— EXERCISE INSTRUCTIONS —
Write out again, exactly, the lines below starting at the one with "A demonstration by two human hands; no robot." and ending at the one with "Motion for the".
◆ ◆ ◆ ◆ ◆ ◆ ◆
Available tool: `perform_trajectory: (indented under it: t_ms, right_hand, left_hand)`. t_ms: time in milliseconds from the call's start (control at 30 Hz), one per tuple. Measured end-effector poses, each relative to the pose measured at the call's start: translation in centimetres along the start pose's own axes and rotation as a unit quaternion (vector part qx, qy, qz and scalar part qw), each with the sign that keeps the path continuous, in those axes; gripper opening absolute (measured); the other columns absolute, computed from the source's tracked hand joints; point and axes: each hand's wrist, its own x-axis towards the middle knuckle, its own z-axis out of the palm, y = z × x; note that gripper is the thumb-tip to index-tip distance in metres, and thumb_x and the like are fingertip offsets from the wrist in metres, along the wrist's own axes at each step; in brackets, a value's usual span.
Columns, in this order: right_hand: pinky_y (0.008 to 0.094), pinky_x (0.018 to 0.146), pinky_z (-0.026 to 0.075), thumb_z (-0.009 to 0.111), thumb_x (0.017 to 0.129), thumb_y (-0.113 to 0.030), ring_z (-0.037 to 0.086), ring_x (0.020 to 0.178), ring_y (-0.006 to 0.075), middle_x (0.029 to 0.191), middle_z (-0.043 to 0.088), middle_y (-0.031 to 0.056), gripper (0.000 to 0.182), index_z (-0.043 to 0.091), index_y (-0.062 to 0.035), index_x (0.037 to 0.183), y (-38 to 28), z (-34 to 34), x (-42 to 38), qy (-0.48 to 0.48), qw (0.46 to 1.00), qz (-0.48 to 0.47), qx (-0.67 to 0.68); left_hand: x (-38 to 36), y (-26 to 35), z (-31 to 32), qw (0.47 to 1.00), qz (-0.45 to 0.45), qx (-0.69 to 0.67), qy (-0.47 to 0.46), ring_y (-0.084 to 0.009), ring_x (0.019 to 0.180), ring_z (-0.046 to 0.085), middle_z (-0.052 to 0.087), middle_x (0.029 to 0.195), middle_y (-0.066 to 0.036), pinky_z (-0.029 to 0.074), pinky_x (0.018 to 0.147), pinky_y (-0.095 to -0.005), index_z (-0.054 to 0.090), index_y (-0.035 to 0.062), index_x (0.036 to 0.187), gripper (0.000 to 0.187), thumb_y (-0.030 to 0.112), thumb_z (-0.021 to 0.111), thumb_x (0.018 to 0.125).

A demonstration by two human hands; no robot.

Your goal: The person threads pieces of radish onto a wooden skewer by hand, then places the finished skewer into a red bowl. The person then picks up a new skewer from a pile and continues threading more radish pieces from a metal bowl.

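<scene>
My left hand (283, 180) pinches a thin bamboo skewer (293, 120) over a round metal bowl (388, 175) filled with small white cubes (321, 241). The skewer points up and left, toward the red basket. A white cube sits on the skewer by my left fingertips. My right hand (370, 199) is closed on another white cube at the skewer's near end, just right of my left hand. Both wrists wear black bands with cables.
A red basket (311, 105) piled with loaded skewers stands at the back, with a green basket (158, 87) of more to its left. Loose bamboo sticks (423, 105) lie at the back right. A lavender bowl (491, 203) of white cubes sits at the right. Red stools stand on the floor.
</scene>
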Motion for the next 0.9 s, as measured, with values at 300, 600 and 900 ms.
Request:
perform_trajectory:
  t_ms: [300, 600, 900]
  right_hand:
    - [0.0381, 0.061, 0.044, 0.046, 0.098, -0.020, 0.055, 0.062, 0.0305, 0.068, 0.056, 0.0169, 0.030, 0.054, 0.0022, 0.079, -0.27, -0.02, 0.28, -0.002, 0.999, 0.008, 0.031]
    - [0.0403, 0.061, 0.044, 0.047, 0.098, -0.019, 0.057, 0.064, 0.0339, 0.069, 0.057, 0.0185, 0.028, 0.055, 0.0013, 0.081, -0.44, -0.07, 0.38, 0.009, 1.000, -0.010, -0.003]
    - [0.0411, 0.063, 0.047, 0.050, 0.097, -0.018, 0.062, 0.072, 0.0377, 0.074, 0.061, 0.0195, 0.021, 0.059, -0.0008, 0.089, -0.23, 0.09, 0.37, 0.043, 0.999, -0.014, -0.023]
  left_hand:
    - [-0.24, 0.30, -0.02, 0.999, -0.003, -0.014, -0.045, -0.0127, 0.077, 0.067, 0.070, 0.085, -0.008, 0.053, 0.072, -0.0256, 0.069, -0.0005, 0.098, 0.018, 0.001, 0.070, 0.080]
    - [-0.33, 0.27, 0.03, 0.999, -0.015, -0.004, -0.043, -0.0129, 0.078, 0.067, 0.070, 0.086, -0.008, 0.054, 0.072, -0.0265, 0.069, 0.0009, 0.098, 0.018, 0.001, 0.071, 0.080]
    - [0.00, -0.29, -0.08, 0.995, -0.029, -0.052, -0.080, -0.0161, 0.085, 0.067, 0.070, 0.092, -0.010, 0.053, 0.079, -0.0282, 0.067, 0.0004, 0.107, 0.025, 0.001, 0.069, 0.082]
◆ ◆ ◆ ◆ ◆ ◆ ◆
— YOUR RESPONSE —
A demonstration by two human hands; no robot.

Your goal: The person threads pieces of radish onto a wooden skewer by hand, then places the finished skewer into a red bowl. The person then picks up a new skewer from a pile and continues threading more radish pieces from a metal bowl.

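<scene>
My left hand (283, 180) pinches a thin bamboo skewer (293, 120) over a round metal bowl (388, 175) filled with small white cubes (321, 241). The skewer points up and left, toward the red basket. A white cube sits on the skewer by my left fingertips. My right hand (370, 199) is closed on another white cube at the skewer's near end, just right of my left hand. Both wrists wear black bands with cables.
A red basket (311, 105) piled with loaded skewers stands at the back, with a green basket (158, 87) of more to its left. Loose bamboo sticks (423, 105) lie at the back right. A lavender bowl (491, 203) of white cubes sits at the right. Red stools stand on the floor.
</scene>
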Motion for the next 0.9 s, as measured, with values at 300, 600 and 900 ms.

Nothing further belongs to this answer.